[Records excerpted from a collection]
····················

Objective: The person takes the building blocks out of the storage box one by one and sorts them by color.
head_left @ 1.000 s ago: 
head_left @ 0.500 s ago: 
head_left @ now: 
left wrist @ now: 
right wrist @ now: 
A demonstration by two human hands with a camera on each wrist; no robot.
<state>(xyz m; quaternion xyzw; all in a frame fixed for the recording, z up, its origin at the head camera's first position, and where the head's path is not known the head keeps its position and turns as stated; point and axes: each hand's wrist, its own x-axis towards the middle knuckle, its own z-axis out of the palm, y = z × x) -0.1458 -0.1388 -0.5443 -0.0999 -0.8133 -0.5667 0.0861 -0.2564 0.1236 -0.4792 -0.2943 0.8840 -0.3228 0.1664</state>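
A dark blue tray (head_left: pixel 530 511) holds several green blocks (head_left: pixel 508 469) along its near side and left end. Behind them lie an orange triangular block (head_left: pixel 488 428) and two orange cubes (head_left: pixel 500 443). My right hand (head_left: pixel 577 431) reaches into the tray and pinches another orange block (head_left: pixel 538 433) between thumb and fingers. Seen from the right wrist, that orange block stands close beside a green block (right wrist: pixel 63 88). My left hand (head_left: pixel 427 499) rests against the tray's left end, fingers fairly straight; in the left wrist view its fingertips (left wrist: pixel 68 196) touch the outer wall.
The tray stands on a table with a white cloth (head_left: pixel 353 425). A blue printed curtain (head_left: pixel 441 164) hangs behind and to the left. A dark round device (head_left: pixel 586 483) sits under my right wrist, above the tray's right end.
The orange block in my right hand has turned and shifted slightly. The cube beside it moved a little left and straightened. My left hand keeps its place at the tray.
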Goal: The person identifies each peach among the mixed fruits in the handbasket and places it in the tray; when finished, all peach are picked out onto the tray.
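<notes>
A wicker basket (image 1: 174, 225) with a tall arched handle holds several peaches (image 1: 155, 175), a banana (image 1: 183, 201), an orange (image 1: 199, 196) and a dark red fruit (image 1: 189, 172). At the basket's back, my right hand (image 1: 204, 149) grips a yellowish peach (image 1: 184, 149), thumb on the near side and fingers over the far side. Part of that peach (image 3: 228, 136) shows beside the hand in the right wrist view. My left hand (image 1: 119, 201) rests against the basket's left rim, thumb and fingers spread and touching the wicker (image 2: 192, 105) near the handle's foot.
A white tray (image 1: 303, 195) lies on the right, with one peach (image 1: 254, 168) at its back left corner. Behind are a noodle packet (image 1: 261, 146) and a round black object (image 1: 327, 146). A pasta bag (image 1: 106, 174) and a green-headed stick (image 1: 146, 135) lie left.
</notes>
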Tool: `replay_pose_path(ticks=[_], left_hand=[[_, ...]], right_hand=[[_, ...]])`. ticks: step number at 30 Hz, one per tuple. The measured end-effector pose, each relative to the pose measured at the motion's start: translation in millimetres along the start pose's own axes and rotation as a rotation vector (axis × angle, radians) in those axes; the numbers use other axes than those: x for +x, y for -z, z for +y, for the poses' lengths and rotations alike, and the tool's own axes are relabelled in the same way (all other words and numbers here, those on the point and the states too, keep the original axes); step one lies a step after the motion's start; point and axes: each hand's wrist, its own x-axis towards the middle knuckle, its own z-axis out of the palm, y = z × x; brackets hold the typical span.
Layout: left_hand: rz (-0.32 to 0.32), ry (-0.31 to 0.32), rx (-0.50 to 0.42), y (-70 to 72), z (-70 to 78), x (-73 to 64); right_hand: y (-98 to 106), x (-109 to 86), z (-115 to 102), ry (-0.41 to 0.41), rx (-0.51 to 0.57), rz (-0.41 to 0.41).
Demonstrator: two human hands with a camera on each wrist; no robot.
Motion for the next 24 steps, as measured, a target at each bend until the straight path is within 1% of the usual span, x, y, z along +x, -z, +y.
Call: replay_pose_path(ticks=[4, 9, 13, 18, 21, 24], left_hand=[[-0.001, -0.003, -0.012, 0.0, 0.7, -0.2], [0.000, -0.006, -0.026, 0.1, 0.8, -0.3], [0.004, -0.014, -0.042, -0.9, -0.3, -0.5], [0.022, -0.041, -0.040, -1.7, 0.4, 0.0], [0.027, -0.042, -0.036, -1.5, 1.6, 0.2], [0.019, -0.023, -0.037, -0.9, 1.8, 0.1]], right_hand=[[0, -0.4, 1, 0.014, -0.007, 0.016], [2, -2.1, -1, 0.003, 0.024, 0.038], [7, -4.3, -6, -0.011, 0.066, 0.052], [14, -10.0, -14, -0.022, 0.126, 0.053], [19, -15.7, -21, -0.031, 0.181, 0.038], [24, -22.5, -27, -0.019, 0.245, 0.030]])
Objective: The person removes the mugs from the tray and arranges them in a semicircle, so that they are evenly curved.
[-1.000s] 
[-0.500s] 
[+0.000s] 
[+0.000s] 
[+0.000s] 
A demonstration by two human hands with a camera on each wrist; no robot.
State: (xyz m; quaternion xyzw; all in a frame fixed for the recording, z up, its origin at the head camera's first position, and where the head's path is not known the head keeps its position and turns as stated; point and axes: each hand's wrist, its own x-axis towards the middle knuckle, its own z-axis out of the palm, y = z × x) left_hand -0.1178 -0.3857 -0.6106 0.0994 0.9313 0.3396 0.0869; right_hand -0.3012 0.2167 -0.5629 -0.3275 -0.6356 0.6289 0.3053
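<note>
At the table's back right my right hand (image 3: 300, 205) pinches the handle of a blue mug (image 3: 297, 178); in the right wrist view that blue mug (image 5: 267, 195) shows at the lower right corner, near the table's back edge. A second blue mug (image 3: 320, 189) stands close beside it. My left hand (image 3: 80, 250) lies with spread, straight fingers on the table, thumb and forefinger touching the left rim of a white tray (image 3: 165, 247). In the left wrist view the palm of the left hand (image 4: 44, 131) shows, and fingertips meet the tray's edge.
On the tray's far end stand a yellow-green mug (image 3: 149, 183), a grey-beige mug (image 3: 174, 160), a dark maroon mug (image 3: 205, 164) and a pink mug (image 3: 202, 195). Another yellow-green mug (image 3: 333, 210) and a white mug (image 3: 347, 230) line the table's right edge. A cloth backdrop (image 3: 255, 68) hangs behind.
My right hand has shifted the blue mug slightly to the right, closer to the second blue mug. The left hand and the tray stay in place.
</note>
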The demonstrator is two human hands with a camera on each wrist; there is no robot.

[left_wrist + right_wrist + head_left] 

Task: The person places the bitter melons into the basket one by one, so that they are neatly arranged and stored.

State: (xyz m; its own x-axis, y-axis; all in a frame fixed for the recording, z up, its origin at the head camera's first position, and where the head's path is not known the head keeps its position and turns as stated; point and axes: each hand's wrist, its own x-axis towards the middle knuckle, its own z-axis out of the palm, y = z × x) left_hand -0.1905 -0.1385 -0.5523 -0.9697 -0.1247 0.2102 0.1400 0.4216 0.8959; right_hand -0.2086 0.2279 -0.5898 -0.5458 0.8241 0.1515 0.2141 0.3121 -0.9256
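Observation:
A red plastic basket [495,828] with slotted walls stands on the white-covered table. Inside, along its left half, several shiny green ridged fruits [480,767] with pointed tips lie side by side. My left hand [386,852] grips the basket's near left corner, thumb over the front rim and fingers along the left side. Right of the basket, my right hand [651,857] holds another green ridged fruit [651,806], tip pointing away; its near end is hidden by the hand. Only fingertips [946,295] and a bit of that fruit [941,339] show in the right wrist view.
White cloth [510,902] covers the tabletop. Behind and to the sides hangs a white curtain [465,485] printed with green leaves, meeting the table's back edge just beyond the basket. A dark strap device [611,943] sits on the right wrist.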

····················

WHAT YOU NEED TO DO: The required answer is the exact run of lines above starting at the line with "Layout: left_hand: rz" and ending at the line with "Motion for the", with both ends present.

RESULT OF THE EXERCISE:
Layout: left_hand: rz (-0.32 to 0.32), ry (-0.31 to 0.32), rx (-0.50 to 0.42), y (-70 to 72), z (-70 to 78), x (-73 to 64); right_hand: y (-98 to 106), x (-109 to 86), z (-115 to 102), ry (-0.41 to 0.41), rx (-0.51 to 0.57), rz (-0.41 to 0.41).
Demonstrator: two human hands with a camera on each wrist; no robot.
Motion for the next 24 steps, as measured, a target at each bend until the straight path is within 1% of the usual span, x, y, z along +x, -z, +y.

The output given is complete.